Task item: Examine the records and identify each line that includes the string "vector". Copy those lines.

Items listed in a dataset
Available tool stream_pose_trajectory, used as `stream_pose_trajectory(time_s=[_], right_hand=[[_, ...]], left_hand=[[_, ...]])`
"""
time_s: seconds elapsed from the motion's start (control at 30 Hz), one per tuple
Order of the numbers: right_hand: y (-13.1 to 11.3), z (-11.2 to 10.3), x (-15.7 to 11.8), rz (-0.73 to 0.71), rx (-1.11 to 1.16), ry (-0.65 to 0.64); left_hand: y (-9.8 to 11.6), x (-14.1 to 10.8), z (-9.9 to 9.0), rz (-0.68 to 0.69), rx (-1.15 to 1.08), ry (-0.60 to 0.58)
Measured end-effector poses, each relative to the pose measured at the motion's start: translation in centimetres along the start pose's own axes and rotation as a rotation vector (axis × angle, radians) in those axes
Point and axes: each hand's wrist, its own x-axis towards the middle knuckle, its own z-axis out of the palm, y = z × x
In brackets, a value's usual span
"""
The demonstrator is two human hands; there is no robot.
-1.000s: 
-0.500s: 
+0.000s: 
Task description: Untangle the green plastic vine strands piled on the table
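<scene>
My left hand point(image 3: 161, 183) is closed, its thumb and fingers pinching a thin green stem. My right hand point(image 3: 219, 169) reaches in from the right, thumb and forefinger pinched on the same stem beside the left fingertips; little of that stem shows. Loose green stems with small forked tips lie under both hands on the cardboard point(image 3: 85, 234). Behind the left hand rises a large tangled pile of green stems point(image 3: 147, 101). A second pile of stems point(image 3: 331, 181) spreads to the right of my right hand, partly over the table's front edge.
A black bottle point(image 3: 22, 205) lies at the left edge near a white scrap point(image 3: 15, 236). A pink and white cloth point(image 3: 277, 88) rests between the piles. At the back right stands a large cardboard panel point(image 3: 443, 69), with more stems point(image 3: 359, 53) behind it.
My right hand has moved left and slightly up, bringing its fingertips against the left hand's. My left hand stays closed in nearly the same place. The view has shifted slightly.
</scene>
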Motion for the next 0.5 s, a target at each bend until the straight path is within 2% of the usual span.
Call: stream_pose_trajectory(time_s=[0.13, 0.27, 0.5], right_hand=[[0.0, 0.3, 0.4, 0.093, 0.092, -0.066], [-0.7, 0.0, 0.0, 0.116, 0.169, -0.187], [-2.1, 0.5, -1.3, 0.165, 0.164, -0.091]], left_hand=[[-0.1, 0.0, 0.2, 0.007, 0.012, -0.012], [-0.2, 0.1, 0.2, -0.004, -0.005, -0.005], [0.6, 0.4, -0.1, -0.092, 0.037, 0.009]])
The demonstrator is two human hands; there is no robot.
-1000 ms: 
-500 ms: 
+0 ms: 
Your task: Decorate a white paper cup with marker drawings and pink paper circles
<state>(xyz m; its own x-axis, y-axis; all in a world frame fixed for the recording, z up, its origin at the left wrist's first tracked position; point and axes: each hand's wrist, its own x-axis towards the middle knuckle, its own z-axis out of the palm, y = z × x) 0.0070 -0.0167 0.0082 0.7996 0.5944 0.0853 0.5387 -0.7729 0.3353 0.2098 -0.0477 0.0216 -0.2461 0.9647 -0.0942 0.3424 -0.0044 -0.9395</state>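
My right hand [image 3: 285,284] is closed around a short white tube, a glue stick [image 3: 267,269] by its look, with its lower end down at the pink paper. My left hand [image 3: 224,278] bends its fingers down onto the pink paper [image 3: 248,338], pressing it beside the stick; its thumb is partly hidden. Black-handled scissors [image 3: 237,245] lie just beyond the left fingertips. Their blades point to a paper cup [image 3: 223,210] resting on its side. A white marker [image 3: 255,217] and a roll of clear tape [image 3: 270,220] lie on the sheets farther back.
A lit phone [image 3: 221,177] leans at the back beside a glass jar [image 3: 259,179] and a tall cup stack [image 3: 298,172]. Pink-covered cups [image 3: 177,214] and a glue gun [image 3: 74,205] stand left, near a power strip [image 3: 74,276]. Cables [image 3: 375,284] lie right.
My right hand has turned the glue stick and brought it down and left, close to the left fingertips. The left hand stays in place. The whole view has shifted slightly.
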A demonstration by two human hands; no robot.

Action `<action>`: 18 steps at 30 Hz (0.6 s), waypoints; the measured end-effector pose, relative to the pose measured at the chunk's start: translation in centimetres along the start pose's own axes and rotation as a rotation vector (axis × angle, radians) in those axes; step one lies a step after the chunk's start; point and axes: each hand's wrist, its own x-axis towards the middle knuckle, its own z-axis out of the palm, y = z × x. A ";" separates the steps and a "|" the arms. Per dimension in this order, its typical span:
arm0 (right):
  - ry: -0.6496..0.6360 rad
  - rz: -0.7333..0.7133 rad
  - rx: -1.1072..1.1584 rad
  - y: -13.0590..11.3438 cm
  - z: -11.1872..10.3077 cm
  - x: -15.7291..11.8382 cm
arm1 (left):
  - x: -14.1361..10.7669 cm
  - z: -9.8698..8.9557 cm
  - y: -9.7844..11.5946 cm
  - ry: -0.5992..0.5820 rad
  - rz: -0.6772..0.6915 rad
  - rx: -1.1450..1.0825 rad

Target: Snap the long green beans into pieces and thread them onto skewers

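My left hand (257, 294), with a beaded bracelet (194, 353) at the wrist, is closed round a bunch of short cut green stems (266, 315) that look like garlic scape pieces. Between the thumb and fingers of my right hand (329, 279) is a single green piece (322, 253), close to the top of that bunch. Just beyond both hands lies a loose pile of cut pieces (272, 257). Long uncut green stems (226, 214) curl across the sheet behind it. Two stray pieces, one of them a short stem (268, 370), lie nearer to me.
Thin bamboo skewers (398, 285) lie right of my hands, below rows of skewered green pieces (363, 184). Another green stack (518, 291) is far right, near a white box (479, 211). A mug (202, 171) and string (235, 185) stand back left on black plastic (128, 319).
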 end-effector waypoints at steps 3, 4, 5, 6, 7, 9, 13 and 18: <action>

Solution to this task:
Measured end-effector poses, each relative to the pose measured at the motion's start: translation in centimetres along the start pose's own axes and rotation as a rotation vector (axis × angle, radians) in those axes
Action `<action>`: 18 steps at 30 Hz (0.6 s), waypoints; the measured end-effector pose, relative to the pose measured at the chunk's start: translation in centimetres along the start pose's own axes and rotation as a rotation vector (axis × angle, radians) in those axes; step one lies a step after the chunk's start; point and axes: each hand's wrist, its own x-axis towards the middle knuckle, its own z-axis out of the palm, y = z × x. A ";" separates the steps and a "|" the arms. Per dimension in this order, its typical span:

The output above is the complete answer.